In this tutorial, we will install and configure a Hadoop cluster using Raspberry Pi’s. Our cluster will consists of four nodes (one master and three slaves). Since Raspberries have a low price and Hadoop is open source, together they offer a great resource to learn Hadoop. Make sure you have at least 8 hours set aside to complete this project or split it up into manageable sections.
Items in blue are code to be copied. Items in red are to be changed for your environment. Items in purple are for slave nodes only.
Materials
- 4x Raspberry PI 3 Model (4 Core 1Ghz CPU, 1GB RAM)
- 4x 16gb MicroSDHC cards (Sandisk UHS-I 10x)
- 4x micro USB to USB for power
- 4x CAT5e network cables (3feet if possible)
- 1x Powered USB Hub
- 1x 5 or more port switch
- 1x Dogbone case for 4x Raspberry Pi’s (Any case will do)
- Rasbpian Jessie Lite (Linux 4.1.17-v7+)
- Oracle Java java version 1.8.0_65
- Hadoop 2.7.2 (ARM native compiled from source)
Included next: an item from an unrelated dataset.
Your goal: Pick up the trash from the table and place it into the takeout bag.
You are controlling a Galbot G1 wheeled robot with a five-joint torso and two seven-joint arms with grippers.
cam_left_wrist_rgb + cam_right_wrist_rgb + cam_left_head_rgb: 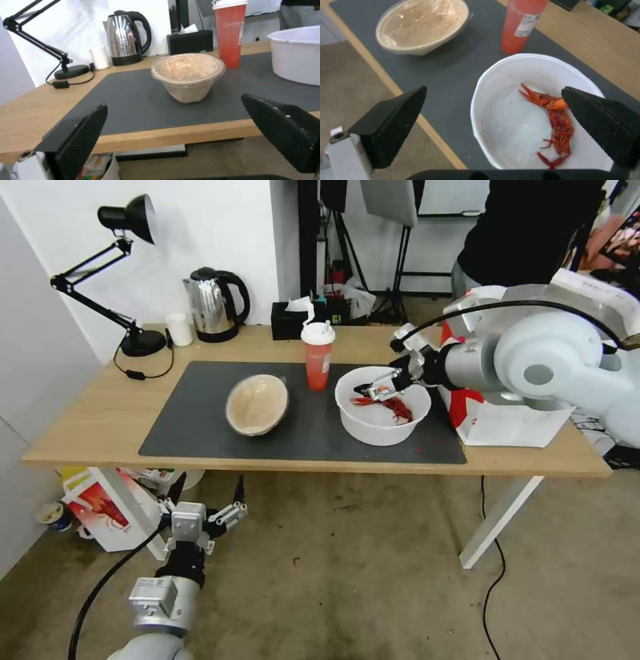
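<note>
The right gripper (373,388), jaws spread, is hovering over the white bowl (380,415) on the worktop (100,413); a one-sided rim grab risks tipping shells (553,120) out. The left gripper (203,507) is waiting below, jaws spread.

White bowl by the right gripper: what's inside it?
The white bowl holds red crayfish shells on a bare bottom. The right gripper hovers open above, hiding part of one side.

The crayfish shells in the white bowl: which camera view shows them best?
The right wrist view: it looks straight down into the white bowl, so the crayfish shells lie in plain sight between the open right gripper fingers. The head view shows them smaller, partly behind that gripper. The left wrist view gives the bowl's outer wall alone.
</note>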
For my setup, I ordered the dogbone case, usb hub, microUSB to USB cables, and ethernet cables from Amazon. Since Microcenter is local, I drove over and purchased 4 Raspberry Pi 3’s for $29 each and 4 16gb MicroSDHC cards for $7.99 each. I already owned a 24 port non-managed switch and a 48 port Cisco switch. I also had a spare monitor, keyboard, and HDMI to DVI cable. Once I setup the Raspberry Pi’s using the monitor, I would ssh into each one from a remote computer. The total cost of this project was under $200.
Install Raspbian
Download Raspbian Jessie Lite: https://www.raspberrypi.org/downloads/raspbian/
Write to SD card (use any tool of choice) for windows I use: https://sourceforge.net/projects/win32diskimager/
Plugin in SD card and fire up your PI.
For initial configuration (raspi-config)
- Expand filesystem
- Memory Split Choose 16MB to give as much RAM as possible for Hadoop
- Change the hostname (rpi0)
- Turn on SSH
- Change the root password
Reboot
Basic Pre-installation Configuration
Change Password, Update, and Install Java, rsync, and ant
passwd
sudo apt-get update && sudo apt-get install oracle-java8-jdk && sudo apt-get install rsync && sudo apt-get install ant
Verify that it was installed correctly:
java –version
Run update-alternatives, ensure jdk-8-oracle-*** is selected if you have Java 7
sudo update-alternatives --config java
Setup Connectivity
sudo nano /etc/hosts
10.0.0.100 rpi0
10.0.0.101 rpi1
10.0.0.102 rpi2
10.0.0.103 rpi3
sudo nano /etc/dhcpcd.conf
At the bottom of the file add:
static ip_address=interface eth0
static ip_address=10.0.0.100/24
# static ip_address=10.0.0.101/24
# static ip_address=10.0.0.102/24
# static ip_address=10.0.0.103/24
static routers=10.0.0.1
static domain_name_servers=10.0.0.1
Restart & SSH to new IP
sudo shutdown -r
Login locally or remote
ssh pi@10.0.0.100
Configure Hadoop User
sudo addgroup hadoop
sudo adduser --ingroup hadoop hduser
sudo adduser hduser sudo
logout
Log in as the newly created hduser. From here forward, everything will be executed as hduser. Create SSH pairs keys with blank password. This will enable nodes to communicate with each other in the cluster.
mkdir ~/.ssh
ssh-keygen -t rsa -P ""
cat ~/.ssh/id_rsa.pub > ~/.ssh/authorized_keys
SSH to your node and answer yes when prompted to trust certificate key – otherwise Hadoop will fail to login later.
ssh rpi0
exit
Install Hadoop 2.7.3 for Raspberry PI (ARM)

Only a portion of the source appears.